• [What you are asked to do] Only the lines below from the one that contains "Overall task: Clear" through the one that contains "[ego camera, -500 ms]" should appear in your answer, exact and without pictures.

((

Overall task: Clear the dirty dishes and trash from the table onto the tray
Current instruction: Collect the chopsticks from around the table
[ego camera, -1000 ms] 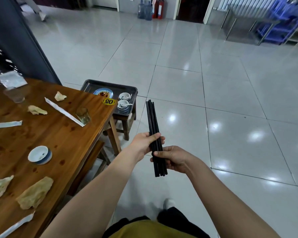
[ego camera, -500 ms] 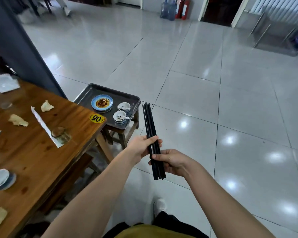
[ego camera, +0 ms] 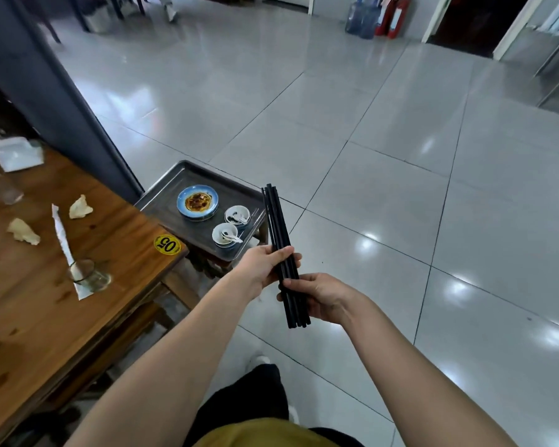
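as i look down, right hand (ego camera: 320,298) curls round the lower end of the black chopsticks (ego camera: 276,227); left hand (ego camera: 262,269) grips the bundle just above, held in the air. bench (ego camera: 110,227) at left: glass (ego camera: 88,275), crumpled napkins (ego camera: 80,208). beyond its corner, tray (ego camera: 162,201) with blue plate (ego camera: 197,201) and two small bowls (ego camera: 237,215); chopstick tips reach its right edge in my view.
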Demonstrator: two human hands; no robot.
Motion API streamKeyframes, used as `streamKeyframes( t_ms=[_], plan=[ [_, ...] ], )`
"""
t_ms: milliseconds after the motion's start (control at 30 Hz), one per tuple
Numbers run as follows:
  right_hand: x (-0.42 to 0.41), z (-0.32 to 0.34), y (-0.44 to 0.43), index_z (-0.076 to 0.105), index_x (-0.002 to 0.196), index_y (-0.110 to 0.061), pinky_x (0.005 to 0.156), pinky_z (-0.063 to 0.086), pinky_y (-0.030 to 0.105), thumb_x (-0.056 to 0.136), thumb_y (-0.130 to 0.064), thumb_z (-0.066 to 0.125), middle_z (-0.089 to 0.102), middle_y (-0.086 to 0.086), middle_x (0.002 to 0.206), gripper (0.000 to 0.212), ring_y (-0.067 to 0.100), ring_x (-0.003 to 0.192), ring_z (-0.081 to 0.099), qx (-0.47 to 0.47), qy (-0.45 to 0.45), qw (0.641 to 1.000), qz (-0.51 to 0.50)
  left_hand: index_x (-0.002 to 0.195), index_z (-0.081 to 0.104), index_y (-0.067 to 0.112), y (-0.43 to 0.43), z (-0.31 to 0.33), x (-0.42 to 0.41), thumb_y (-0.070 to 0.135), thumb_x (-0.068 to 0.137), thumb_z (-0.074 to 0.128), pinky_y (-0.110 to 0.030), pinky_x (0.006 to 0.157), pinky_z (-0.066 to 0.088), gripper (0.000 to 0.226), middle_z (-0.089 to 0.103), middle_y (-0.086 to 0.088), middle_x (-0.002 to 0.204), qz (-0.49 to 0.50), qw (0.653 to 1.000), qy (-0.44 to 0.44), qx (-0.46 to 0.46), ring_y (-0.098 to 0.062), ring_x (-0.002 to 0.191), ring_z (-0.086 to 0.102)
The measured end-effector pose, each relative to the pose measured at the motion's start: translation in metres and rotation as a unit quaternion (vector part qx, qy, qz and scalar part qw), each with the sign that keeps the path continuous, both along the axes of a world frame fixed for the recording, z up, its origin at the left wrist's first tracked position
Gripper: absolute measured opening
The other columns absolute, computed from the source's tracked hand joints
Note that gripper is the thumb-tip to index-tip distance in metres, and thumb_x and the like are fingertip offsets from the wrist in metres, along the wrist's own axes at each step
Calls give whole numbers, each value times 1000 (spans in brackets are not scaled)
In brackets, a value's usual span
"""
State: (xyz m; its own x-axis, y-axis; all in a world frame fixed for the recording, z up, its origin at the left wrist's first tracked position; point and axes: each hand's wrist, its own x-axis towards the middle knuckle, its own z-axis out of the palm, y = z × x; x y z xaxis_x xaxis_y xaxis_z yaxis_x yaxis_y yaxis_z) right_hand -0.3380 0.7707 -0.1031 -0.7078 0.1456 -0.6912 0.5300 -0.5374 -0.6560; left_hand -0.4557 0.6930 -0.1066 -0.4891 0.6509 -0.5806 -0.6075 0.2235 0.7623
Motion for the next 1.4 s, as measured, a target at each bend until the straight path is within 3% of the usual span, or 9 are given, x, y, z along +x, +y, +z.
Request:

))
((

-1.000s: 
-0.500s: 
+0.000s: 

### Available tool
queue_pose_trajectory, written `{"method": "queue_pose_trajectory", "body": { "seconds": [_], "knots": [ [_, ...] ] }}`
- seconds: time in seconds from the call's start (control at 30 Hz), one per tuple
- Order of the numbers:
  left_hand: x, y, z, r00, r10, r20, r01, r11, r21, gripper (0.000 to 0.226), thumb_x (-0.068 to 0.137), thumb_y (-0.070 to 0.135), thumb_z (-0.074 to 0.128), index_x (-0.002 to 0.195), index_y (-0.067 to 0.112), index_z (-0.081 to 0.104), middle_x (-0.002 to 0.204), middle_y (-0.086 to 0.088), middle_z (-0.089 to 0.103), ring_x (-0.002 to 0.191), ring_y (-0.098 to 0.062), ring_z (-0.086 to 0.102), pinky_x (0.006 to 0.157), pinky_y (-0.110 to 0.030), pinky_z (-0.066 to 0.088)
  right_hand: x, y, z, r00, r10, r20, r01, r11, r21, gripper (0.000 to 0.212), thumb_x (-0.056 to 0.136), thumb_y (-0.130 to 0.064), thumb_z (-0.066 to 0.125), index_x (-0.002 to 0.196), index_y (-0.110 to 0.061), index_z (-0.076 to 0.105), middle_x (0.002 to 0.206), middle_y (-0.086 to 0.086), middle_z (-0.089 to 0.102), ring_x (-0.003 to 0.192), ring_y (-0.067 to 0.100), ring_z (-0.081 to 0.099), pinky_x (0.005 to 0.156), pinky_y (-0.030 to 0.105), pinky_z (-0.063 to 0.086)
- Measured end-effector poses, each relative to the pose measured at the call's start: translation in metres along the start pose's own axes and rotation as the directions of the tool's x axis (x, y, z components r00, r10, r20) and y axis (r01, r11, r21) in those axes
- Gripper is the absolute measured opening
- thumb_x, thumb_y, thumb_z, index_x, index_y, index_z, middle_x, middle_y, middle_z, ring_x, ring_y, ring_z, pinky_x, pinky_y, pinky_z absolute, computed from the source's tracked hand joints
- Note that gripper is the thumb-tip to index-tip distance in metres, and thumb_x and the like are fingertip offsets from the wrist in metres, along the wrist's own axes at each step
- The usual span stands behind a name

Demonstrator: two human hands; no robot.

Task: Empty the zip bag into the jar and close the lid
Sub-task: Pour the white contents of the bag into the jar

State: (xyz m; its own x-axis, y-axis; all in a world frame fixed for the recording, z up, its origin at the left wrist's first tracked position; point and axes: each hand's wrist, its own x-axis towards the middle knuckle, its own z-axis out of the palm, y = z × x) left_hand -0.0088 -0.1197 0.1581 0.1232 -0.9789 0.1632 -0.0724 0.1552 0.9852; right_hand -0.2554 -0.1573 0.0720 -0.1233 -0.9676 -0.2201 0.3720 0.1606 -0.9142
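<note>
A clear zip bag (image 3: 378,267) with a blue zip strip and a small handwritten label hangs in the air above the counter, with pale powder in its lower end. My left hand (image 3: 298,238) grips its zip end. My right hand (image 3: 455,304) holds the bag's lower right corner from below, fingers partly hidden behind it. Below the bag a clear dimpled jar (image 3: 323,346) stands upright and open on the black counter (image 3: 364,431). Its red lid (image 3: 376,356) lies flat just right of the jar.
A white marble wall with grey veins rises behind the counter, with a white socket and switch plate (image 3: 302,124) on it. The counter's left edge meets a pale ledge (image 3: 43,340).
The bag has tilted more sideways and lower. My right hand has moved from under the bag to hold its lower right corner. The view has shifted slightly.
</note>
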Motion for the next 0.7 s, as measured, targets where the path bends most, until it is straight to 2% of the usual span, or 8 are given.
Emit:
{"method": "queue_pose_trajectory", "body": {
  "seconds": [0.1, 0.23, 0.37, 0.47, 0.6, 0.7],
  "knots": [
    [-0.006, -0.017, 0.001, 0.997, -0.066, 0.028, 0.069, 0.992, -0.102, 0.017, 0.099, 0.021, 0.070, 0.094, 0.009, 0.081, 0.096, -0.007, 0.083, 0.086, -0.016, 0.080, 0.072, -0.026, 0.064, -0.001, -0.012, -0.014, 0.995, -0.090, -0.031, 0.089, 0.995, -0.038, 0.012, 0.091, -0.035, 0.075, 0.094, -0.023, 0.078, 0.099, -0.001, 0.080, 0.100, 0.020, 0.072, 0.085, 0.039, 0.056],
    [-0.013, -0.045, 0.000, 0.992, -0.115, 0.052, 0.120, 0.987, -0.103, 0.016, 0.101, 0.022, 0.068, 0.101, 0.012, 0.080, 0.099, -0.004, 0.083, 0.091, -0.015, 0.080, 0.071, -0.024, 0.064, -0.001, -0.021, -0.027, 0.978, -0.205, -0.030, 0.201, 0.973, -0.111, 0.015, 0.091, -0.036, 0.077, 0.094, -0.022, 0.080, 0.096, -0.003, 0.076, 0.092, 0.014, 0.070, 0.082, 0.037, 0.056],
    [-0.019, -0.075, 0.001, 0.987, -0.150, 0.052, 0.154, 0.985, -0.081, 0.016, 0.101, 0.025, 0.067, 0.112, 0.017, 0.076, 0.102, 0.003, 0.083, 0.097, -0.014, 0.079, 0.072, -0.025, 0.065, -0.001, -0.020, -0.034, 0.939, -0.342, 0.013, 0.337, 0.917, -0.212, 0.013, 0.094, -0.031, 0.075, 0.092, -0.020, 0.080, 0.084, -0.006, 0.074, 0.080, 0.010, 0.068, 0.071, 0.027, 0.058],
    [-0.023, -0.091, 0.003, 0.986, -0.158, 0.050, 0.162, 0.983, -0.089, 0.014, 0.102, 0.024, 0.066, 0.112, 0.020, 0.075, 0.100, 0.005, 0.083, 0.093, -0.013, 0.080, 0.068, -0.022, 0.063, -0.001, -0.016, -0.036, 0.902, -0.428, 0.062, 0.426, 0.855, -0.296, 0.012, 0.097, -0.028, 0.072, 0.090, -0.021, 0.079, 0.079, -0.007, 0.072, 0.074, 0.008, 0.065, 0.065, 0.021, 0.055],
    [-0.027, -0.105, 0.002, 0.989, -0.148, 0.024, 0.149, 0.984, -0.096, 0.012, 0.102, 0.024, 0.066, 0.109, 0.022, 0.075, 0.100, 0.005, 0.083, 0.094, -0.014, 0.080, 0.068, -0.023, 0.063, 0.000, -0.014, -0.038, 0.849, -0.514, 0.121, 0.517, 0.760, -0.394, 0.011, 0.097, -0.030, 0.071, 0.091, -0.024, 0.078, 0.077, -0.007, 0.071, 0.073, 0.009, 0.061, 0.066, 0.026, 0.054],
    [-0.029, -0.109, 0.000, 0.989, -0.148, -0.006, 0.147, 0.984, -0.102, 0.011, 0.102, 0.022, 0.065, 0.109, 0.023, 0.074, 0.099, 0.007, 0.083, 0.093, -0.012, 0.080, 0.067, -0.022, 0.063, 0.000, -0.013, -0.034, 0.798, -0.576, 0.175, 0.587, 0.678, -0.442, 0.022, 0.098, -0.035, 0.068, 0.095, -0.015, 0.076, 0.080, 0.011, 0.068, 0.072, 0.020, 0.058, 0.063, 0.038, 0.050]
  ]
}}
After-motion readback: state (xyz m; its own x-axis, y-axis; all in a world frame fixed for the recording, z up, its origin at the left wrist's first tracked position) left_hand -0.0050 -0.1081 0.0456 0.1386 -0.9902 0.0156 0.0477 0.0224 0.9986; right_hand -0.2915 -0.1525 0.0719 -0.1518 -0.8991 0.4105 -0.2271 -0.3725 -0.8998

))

• [Solved exercise]
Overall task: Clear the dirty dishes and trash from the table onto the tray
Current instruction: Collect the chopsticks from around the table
[ego camera, -1000 ms] 
[ego camera, -500 ms] 

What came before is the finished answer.